Tom Wozniak (pictured left) gives the rundown of what GDPR acronyms you need to know.
FYI – The ABCs of GDPR Acronyms
With the official launch of GDPR on May 25, 2018, the regulation is bringing a host of changes to the digital marketing and ad tech industries. Along with all the impacts on how companies collect, store, and process data, the regulation is also creating a variety of new terms for the industry. Considering how terminology and acronym-heavy the digital ecosystem already is, it’s no small feat to add a number of new terms to the mix. Here are descriptions of just a few of the more common acronyms that you’ve likely seen discussed since GDPR was announced.
GDPR – General Data Protection Regulation – We might as well start at the beginning, with the acronym for the new regulation itself. The acronym has become so ubiquitous that a lot of people probably now recognize GDPR, without actually knowing what it stands for. Much like the CAN-SPAM Act, the new regulation will likely become universally known simply by it’s acronym in the years ahead. Certainly few outside the EU are likely to ever use the regulation’s full name going forward.
DPO – Data Protection Officer – This isn’t technically a new term introduced by GDPR. But, it has certainly grown in prominence over the past year. As a part of GDPR, companies are encouraged to name a DPO (and in some instances, larger companies are required to name one), who has oversight into the way the company collects, stores, processes, and protects data (particularly the personal data of individuals). According to some statistics discussed at this year’s RSA Conference in April, only about 18% of surveyed companies in the UK had named a DPO. It was reported that in the UK alone, there could be as many as 62,000 job openings for this role. So, this is at least one area, where GDPR may actually be creating jobs.

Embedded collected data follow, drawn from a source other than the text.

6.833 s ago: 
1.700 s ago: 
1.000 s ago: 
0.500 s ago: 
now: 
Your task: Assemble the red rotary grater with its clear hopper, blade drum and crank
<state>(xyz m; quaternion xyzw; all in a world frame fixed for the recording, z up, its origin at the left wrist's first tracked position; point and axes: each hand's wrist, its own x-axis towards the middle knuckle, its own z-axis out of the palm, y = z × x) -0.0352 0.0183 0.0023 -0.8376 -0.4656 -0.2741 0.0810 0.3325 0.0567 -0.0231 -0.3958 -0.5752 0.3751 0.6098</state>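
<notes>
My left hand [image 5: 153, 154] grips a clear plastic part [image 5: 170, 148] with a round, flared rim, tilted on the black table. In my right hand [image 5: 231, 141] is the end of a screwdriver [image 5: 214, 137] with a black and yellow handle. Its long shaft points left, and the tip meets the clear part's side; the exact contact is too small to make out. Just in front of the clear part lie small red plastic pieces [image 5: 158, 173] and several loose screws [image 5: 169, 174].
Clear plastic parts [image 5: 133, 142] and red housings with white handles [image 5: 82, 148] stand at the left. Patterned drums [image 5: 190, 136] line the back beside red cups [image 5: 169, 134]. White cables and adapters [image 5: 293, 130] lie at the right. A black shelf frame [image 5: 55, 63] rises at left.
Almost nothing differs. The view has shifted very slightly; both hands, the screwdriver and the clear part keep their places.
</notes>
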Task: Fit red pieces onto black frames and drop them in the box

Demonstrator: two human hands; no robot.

ISA (Independent Supervisory Authority) – These are independent public authorities that supervise, through investigative and corrective powers, the application of the data protection law. Under previous privacy legislation (like the General Data Protection Directive) each country in the EU currently has its own Data Protection Authority (DPA), charged with enforcing relevant privacy laws. Under GDPR, these organizations are being renamed as Independent Supervisory Authorities. So, the current DPA acronym will likely transition to ISA in the weeks and months ahead. However, don’t be surprised to see DPA used interchangeably since that is the legacy term. A recent survey of country DPAs suggests that many organizations are understaffed and may not be ready to take on full enforcement of GDPR initially.
DPA (again) – Data Processing Addendum – Wait, didn’t we just talk about DPAs? Yes, we did. However, this acronym gets a new definition under GDPR, as it now refers to contract addendums that cover how a data controller’s processing vendors will comply with GDPR. If your company is an ad tech vendor, you’ll likely either be creating these yourself or seeing a lot of them coming from your clients who are data controllers. As mentioned previously, DPA is already a commonly used term, referring to each country’s Data Protection Authority. So, you may expect some confusion about using DPA unless the context is very clear.
CMP – Consent Management Provider – This is a largely new type of ad tech platform that provides the technical infrastructure a business uses to collect and store information on the personal data customers have consented to be used, and for what purposes. Technically, these existed prior to GDPR, but suddenly they have become more prominent and vital to many companies in their efforts to comply with GDPR’s consent requirements. If there’s a not new type of ad tech platform to emerge from GDPR, it might just be the CMP.
DPIA – Data Protection Impact Assessment – DPIAs help organizations identify, assess and mitigate or minimize privacy risks within their data processing activities. They’re particularly relevant when a new data processing process, system or technology is being introduced. But, many companies are undertaking these assessments on their current data practices, in preparation for GDPR.
ICO – Information Commissioner’s Office – This is the UK’s independent authority set up to uphold information rights in the public interest, promoting openness by public bodies and data privacy for individuals. Their website also provides a lot of useful information around GDPR.
SCC – Standard Contractual Clause – SCCs, also known as “model clauses,” are standardized contract language (approved by the European Commission) that provide one method of permission for controllers/processors to send personal data to non-EU countries. They are related to Data Processing Agreements and are often a part of those agreements.
This is hardly an exhaustive list of the new acronyms generated by GDPR. But, it’s a good start to getting to know just a few of the latest terms and add them to your marketing and compliance vocabulary.
Note – The author is not a lawyer and no information in this article should be taken as actual legal advice. It is always recommended that companies obtain professional legal guidance on matters pertaining to industry regulation or legislation, like GDPR.